→ Assigned task:
Filter the records for "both" and keep each line that has it.

##### Data section

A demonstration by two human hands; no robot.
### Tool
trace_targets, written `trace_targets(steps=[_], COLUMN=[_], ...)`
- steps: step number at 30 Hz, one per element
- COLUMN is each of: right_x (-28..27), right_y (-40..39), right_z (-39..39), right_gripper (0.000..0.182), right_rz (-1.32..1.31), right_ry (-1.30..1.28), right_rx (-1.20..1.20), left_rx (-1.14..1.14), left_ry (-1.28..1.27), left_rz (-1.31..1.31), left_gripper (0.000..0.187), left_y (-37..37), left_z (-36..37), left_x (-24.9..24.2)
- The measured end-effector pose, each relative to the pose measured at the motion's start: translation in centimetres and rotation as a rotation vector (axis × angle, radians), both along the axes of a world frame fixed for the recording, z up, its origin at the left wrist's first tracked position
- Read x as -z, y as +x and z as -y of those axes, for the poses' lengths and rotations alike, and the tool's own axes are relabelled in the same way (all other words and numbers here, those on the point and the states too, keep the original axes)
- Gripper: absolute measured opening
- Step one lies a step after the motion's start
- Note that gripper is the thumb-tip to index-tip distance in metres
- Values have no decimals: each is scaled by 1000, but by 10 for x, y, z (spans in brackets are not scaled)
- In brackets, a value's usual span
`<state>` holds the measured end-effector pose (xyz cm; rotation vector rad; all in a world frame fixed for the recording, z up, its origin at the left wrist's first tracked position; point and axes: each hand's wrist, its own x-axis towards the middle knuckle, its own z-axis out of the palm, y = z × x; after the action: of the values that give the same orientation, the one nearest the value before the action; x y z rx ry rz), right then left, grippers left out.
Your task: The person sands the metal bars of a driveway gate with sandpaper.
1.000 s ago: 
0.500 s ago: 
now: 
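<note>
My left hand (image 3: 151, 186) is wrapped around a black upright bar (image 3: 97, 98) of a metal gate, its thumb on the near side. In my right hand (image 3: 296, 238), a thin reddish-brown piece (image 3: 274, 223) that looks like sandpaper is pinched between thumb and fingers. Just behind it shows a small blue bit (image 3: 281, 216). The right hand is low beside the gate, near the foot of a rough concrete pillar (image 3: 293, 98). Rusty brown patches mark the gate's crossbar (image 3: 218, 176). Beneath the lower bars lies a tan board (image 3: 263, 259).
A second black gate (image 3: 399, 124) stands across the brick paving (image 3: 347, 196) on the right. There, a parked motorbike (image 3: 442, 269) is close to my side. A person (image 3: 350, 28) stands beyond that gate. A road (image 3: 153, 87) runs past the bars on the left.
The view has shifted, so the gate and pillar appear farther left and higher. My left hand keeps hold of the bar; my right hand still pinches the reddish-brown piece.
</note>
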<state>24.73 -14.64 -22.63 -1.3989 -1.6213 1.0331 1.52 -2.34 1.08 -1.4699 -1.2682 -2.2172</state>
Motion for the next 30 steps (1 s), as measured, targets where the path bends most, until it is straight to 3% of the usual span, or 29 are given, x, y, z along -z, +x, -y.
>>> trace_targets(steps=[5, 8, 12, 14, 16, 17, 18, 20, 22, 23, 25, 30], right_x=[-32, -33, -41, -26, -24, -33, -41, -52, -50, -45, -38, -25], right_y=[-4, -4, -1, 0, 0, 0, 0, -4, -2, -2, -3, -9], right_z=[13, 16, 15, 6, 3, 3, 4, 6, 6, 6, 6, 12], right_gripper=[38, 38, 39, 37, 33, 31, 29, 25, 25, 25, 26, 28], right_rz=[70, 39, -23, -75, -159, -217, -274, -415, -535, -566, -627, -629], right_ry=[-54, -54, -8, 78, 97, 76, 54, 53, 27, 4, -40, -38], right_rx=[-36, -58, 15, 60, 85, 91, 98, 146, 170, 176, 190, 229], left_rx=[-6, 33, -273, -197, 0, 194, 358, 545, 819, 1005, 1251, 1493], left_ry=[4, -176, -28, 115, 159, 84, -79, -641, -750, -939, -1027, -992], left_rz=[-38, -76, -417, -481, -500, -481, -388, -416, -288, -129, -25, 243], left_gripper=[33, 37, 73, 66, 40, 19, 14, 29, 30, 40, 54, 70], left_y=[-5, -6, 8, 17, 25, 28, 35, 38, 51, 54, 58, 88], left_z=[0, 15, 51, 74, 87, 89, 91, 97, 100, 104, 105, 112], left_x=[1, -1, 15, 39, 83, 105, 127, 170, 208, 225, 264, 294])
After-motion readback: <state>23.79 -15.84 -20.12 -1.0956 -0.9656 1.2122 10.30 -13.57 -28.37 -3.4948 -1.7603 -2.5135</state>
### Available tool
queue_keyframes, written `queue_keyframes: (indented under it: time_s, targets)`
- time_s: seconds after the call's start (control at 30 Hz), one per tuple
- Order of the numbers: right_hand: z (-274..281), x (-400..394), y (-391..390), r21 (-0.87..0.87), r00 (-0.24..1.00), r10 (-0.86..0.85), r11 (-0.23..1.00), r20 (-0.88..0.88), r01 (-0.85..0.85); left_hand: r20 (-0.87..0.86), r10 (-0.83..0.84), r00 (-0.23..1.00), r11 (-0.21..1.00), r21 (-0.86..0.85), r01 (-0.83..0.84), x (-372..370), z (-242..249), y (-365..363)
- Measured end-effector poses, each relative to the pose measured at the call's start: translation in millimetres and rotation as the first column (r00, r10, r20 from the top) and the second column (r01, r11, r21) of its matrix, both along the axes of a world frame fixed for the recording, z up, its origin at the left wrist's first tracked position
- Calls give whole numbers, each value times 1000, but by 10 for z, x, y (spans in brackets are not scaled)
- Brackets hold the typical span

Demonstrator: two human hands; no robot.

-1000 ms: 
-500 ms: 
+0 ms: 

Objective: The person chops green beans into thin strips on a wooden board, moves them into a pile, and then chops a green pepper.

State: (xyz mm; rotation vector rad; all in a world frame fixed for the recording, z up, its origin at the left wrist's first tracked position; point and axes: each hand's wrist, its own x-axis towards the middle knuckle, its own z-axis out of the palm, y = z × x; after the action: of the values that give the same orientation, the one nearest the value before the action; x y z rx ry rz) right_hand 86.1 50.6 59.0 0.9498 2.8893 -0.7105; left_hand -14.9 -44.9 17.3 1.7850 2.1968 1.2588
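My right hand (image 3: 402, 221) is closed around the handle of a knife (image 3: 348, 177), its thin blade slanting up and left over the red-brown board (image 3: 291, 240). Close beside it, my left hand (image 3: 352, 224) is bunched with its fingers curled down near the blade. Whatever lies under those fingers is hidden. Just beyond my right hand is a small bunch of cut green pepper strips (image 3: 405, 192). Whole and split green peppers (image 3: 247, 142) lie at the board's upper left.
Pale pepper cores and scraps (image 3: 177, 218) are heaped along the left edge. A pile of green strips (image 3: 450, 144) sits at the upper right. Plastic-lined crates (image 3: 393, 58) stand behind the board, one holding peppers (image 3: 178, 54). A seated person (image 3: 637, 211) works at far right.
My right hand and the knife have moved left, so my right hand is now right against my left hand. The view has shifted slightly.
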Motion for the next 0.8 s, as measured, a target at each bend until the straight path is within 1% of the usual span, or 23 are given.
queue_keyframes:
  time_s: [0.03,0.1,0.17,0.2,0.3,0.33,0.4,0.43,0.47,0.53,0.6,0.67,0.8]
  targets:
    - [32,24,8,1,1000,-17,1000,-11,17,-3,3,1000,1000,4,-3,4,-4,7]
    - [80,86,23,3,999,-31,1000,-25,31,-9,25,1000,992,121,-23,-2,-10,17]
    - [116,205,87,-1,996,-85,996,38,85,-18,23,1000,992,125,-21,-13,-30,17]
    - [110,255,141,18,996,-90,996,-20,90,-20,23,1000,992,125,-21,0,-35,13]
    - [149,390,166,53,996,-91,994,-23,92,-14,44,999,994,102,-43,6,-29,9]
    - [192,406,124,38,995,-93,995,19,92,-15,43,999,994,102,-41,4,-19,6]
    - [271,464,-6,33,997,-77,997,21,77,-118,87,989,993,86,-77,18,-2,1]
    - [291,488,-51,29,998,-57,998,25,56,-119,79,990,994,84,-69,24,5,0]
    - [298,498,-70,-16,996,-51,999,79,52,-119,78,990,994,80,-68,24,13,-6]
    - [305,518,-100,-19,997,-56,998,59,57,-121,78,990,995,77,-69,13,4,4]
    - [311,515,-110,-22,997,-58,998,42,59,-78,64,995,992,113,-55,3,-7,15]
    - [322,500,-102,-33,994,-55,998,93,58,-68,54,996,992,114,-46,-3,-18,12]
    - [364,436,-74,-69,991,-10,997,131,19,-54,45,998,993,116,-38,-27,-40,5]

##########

→ Solved exercise:
- The measured end-effector pose, each relative to the pose measured at the motion's start: translation in centimetres and rotation as a rotation vector (axis × angle, radians), both along the axes of a world frame fixed for the recording, z up, its origin at the left wrist's first tracked position
- Measured end-effector poses, each relative to the pose measured at the call's start: translation in millimetres and rotation as the first column (r00, r10, r20 from the top) and the second column (r01, r11, r21) of its matrix, both along the axes of a world frame fixed for the recording, z up, its origin at the left wrist's first tracked position

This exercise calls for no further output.